The second lesson is that by acting as puppets and failing to insist on robust and well-informed NEC debate, Cabinet Ministers are equally to blame for the financial disaster that the illegal UBS deal has heaped on the long-suffering people of PNG. If Ministers had taken their Constitutional duties and responsibilities seriously, rather than acting as greedy Prime Ministerial sycophants, this disaster would not have happened. The current Cabinet has deserted the people of PNG because of their silence, as have ordinary MPs almost without exception.

Likewise other important sections of PNG society. While TI and NRI have made some noise, theirs are lonely voices. Parts of the business community, in particular companies run by the Prime Minister’s cronies which have lined up to profit from corruption, plus the obvious case of Oil Search, are complicit in and beneficiaries of official corruption. Other sections of business and commerce are complicit as urgers and supporters of the Prime Minister’s economic and financial recklessness, or by their deafening silence.
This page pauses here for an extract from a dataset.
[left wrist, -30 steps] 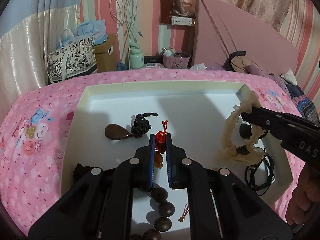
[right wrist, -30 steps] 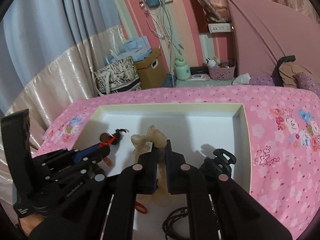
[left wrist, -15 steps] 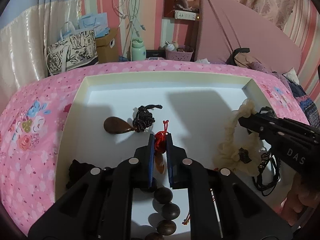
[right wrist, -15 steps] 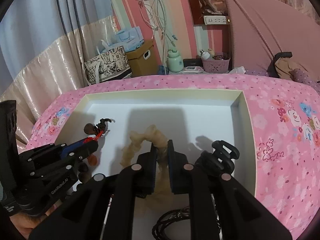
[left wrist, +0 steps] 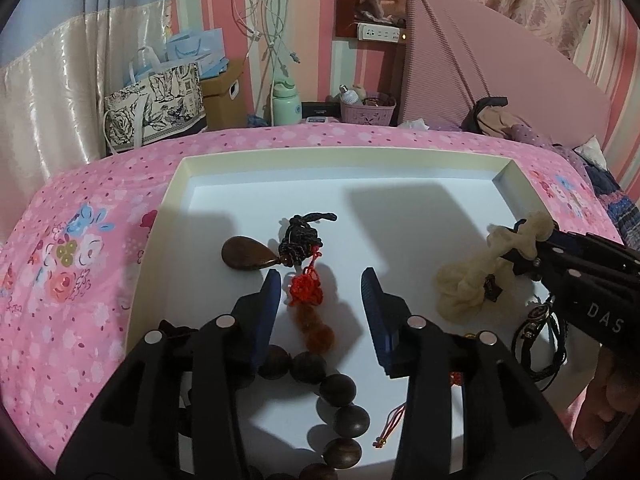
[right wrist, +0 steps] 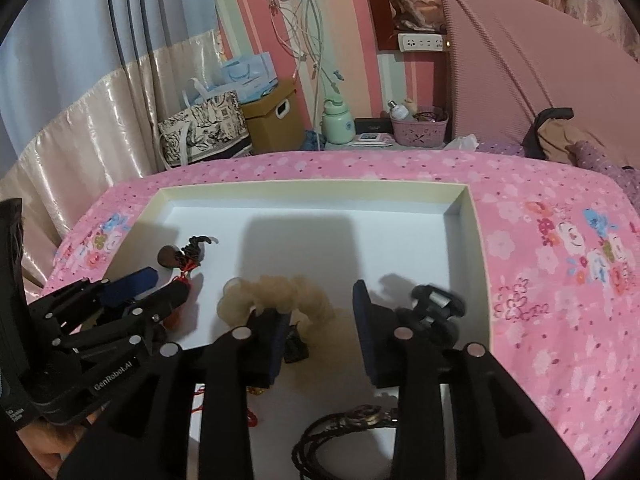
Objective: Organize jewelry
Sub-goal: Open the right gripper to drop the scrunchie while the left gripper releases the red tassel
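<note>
A white tray (left wrist: 340, 160) lies on the pink bedspread. My left gripper (left wrist: 320, 292) is opening its jaws; a red knot charm with amber beads (left wrist: 306, 300) lies on the tray floor between the fingers, with neither pad pressing it. Just beyond are a brown teardrop pendant (left wrist: 248, 258) and its black cord (left wrist: 302, 236). My right gripper (right wrist: 320, 304) is also opening. The cream scrunchie (right wrist: 276, 296) rests on the tray (right wrist: 312, 192), one end still draped against the left finger. From the left wrist view, the scrunchie (left wrist: 468, 284) hangs off the right gripper (left wrist: 520, 248).
A string of dark wooden beads (left wrist: 336, 388) curls under the left gripper. Black cord bracelets (right wrist: 348, 428) and a black hair clip (right wrist: 436, 308) lie near the tray's right side. Bags, a box and a basket stand beyond the bed.
Both grippers were shut, the left on the red knot charm and the right on the scrunchie. Both now have their jaws apart, and the charm and scrunchie lie lower on the tray.
</note>
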The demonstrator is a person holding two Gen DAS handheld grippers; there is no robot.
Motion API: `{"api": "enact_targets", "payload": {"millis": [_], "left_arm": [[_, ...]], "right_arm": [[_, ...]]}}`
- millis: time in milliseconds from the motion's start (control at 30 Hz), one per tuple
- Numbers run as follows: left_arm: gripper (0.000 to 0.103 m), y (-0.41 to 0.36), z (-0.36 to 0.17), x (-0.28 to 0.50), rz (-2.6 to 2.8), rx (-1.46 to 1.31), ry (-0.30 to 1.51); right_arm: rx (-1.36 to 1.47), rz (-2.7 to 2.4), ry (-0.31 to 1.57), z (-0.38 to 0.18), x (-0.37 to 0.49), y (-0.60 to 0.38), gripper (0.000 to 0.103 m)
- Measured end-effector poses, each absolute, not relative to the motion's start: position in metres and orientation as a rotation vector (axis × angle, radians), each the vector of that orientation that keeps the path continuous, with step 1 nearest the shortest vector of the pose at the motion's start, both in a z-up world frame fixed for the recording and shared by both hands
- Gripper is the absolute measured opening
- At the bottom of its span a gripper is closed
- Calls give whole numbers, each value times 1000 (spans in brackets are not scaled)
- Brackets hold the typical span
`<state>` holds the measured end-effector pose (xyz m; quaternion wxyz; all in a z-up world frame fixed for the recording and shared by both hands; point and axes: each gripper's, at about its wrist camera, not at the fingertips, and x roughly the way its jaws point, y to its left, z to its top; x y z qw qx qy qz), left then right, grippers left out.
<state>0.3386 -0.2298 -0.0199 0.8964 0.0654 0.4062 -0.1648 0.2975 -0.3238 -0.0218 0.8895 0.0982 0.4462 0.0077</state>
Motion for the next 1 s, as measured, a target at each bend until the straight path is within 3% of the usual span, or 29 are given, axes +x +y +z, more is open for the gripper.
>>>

The media is also complicit, especially the National and the Post-Courier and to a similar extent radio and EMTV. Other sections of the media such as the NBC and Kundu 2, have been bullied and threatened into submission. There has been virtually no attempt whatsoever to investigate or otherwise treat seriously the many publicly available examples of official corruption within the O’Neill Government and within State-Owned Enterprises and Authorities.

Very well-informed media sources over the years have confirmed that successive Governments have been able to strike immoral  deals with the powers that be at the Post-Courier,  the National and EMTV, and with individual journalists though blatant cash for comment and other forms of bribery. There is also evidence that sections of the judiciary and other parts of the legal system are likewise compromised, along with parts of the the RPNGC and the Defence Force.

The illegal UBS-Oil search deal directly touches on many of these issues. In the face of corrupt and spineless politicians, corrupt and spineless members of the business community, and corrupt and spineless mainstream media, the investigations by the Ombudsman Commission and the future investigations by the Leadership Tribunal take on momentous importance. It’s now or never for PNG, because no one else will stand up for what is right and good.